Tim rocks at math. He can do amazingly complex math in his head. It's something I've alternately envied and despised since we first met. The cool thing is that he can, mostly, explain his methodology and since he did, I've been trying to get better at doing what I call "Tim Math". I don't think his theory is unique - or original - to him. I believe he said one of his elementary school teachers taught them this based on a book or some famous math guy (yeah, I know, very specific - you know, the famous math guy - duh!) Anyway, his methodology is to take the numbers you're dealing with and find numbers that your head can easily play with (like 10 or 5) that are close, and then adjust from that point. It sounds easier than it is (well, at least to me.)

Last night, I was trying to figure out how much was left in a vial of liquid that holds 900 ml. I'd been dispensing 75 ml every night for the last 11 nights. Well, I had no idea what 75 x 11 was and had no desire to go looking around for a calculator. So I thought it was a good opportunity to try some "Tim Math". So my thought process was as follows:

Hm, 75 is close to 100. 100 x 11 is 1100. The difference between 75 and 100 is 25. 25 x 11. Well, 25 x 12 would be 300 because there are 4 25s in 100 and 3 4s in 12. So 25 x 11 would be 25 less than 300, or 275. So if you subtract 275 from 1100 you get 825, so there must be 825 ml left, meaning there is basically one more 75ml serving to dispense.

Very proud of myself, I related this to Tim (since how much was left was an item for discussion previously in the evening.) He just started to chuckle, managing a "Huh" - you know the "Wow, that's a really weird way to have gone about it, but hey if it works for you" kind of "huh". Picking up on this I was slightly deflated and asked, "Well, isn't that how you would do it?"

Tim smiled and said, "Well, actually, I'd have just multipled 75 times 10 and added 75 to that."

Sigh. I'm apparently not even very good at "Tim Math".

19 hours ago

What blows me away is the "new math" they teach in schools. There are some freaky ways to teach multiplication, let me tell you!

ReplyDeleteWhat? It's not just memorizing times tables anymore? Lucky little kids.

ReplyDeleteI used to be good at math, but now that I'm an accountant, I can't, CAN'T, do simple math without a 10-key calculator. I'm impressed with the logic you went through though. :-)
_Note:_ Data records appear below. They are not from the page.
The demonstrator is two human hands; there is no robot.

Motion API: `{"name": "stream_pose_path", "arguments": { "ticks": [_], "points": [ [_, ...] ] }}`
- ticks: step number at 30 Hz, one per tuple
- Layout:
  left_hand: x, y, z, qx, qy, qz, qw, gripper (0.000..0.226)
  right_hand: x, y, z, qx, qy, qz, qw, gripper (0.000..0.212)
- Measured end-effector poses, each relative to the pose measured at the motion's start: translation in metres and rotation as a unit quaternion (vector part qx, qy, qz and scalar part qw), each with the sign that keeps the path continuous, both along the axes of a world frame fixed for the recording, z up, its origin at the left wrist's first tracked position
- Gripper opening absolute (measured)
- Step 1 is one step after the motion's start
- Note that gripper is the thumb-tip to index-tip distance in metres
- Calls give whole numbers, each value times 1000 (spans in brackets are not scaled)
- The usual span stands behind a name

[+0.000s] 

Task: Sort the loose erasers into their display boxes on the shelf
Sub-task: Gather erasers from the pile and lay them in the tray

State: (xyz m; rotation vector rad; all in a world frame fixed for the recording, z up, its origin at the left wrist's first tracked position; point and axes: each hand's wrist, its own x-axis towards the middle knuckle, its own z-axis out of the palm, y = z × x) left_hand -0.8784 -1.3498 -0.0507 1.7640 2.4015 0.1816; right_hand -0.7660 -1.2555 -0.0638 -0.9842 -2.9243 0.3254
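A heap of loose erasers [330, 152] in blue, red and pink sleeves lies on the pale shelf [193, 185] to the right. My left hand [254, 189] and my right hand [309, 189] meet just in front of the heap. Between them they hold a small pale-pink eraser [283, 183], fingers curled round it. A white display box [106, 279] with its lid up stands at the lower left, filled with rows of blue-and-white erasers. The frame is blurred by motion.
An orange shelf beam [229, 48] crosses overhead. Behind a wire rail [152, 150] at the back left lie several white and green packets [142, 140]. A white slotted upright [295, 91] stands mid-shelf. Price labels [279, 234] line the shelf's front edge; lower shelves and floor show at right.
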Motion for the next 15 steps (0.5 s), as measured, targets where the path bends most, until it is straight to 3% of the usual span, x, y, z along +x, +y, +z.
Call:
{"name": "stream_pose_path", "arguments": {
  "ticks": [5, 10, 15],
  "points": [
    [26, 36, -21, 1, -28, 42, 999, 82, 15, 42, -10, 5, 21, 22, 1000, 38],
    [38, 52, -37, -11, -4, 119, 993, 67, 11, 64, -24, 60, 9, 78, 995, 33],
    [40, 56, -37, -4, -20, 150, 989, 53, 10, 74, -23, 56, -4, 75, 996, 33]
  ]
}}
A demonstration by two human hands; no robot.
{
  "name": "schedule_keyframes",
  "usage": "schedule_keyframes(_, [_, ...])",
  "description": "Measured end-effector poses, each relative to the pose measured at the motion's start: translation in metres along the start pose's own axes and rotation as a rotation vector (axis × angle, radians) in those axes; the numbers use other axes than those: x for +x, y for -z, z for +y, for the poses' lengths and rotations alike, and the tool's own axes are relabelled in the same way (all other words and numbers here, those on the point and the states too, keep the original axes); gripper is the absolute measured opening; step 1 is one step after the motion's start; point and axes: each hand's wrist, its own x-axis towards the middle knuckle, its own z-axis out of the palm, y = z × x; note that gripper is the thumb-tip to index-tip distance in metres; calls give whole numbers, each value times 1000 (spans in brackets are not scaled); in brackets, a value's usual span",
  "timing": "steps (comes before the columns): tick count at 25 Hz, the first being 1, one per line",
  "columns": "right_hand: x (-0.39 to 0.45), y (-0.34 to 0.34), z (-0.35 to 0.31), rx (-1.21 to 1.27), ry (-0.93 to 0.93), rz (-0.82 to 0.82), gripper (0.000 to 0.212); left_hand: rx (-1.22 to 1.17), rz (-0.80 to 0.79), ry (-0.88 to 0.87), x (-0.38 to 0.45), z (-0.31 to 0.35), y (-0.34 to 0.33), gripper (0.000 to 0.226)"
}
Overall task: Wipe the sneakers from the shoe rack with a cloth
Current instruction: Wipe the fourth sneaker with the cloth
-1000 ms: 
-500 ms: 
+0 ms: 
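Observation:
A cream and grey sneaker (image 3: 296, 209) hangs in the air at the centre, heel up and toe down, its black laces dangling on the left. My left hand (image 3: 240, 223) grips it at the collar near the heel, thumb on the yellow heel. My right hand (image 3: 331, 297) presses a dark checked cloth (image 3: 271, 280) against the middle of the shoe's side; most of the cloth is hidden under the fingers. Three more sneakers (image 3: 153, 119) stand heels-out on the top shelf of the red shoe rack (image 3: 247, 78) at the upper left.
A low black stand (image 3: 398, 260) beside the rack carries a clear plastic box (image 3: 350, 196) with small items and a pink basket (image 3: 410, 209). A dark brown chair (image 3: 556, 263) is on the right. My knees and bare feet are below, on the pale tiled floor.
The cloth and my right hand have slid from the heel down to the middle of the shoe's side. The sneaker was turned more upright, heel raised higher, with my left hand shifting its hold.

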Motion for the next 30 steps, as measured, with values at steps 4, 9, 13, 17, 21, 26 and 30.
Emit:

ReplyDeleteThanks Gwynne. I was pretty pleased with myself til Tim chimed in with his super-easy way of doing it, at which point I smacked myself on the head. We do this a lot - I will overthink something in an effort to make life easy and then Tim will pop in with the simple solution that is an automatic Duh. I guess it's good I have him, but sometimes, dang it, I want my way to have been the better way!

ReplyDeleteI'm horrible at maths too! I use a calculator whenever possible, Failing that paper!

ReplyDeleteCalculators rock. In my current statistics course (that I had much fear and trepidation over prior to beginning) I love the fact that our prof "insists" we use statistical software and says "You don't need to knwo this by hand, that's why we have computers."

ReplyDeleteYay!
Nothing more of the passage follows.